My once husband and I have weekly dinner dates. We’ll eat at his apartment sometimes, and follow the meal with a game of Scrabble. We’ve been playing Scrabble since we met, when we were 20, and we still compete with gusto. He tells me I’m the only one who beats him, which is pretty cool, since he’s a voracious reader and one of the smartest people I know, with a darn fine vocabulary.
Scrabble aside, we enjoy each other’s company (most of the time, that is!) We talk about politics (I’d venture to say that he knows more about subjects like American history and the presidency than most PhD’s in those subjects), current events, movies, music, and, of course, our two “kids,” and Primo, our ridiculously handsome, charming, and brilliant 28-month-old grandson 🙂 .
Ever since we separated in 1988, after 20 years of marriage, my once husband and I have remained friends.
We’ve traveled together; for a glorious week in Paris, a few years ago, with our son and his friend. We’ve weathered storms together (not the meteorological kind). I slept on the floor, next to his bed, after he had brain surgery in 1996. He unhesitantly wrote me a sizeable check to help me pay my taxes when I was strapped for cash a few years ago. He truly cares how FabOverFifty is doing, and I genuinely care about the turnout for the fascinating current events discussions he leads with groups of retired men and women all over New York City.
We celebrate holidays and milestones together. To this day, my sisters still generously welcome him into their homes and invite him to family events. He’ll be at the wedding of one of my nephews next year. My partners also have willingly accepted that he is part of my life.
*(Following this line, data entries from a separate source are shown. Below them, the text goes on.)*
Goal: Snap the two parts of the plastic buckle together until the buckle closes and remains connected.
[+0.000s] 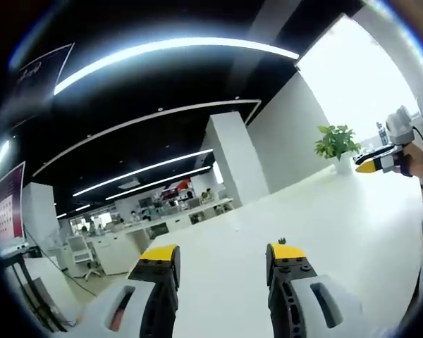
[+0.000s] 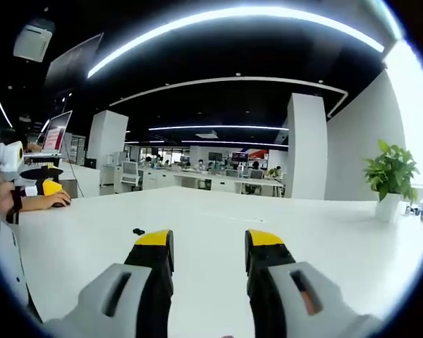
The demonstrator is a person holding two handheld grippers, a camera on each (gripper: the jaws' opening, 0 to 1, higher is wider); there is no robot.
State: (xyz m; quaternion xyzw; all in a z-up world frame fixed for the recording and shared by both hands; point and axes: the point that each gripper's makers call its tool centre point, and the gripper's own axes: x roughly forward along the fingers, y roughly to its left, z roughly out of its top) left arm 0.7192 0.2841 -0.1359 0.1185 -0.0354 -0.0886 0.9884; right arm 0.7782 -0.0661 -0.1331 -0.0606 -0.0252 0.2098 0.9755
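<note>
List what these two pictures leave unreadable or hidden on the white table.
- Small dark object beyond the right tool in the right gripper view: too small to tell whether it is a buckle part.
- Dark speck past the left tool in the left gripper view: partly hidden by the yellow tip.
- White table: its near edge is covered by the tool bodies.

A wide white desk [image 2: 218, 225] is stretching out ahead, with 1 small dark piece [image 2: 138, 231] lying on it near the front and a potted plant [image 2: 390, 179] standing at its far edge.
</note>
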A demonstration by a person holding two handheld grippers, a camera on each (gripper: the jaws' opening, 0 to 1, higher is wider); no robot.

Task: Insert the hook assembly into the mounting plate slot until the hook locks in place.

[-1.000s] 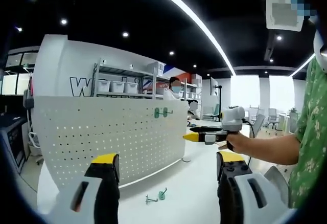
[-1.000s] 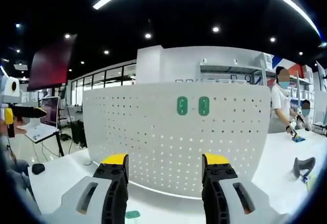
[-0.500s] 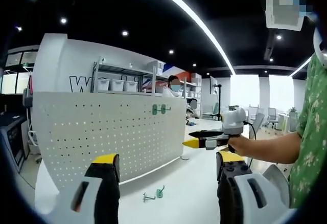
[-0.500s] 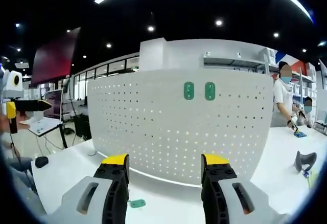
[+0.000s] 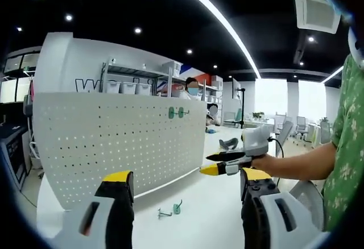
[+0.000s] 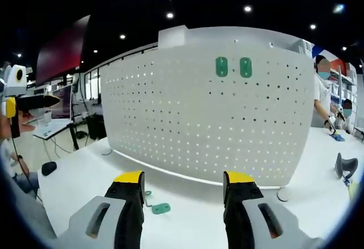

I will be there for him as we age, as I know he will be for me. We may not have stayed together as husband and wife, but that didn’t preclude us from moving forward as pals. We’re worlds apart in many ways. (He doesn’t own a TV; I adore TV. He’s a collector; clutter isn’t my thing. He’s watches his pennies; I should watch mine more. He’s determined to see Primo a few times a week; I see Primo a couple of times a month.) But those differences matter not when they don’t interfere with your day-to-day lives.
It’s often understandable, if not unfortunate, when divorce becomes acrimonious. Men and women, who once vowed they’d be together til death did them part, turn on each other and are out for blood. It may have been pretty funny to watch Kathleen Turner and Michael Douglas try to destroy one another in War of the Roses, the 1989 movie, but it’s pretty tragic when we see something like this happening in real life. We all react differently when adultery, money problems, abuse and anger wreak havoc on our lives.
I know all sorts of couples, married and not, who’ve stayed together for all sorts of reasons that have nothing to do with true love and commitment, including comfort, guilt, finances, “the kids,” and sickness. And I know lots of divorced couples, like my once husband and me, who’ve “stayed together” because they really do like and respect each other. They might even love each other. As a matter of fact, I wrote years ago, in teeny tiny letters, on one of the Scrabble racks from the old set we use: “I love Douglas.” You can still see the words.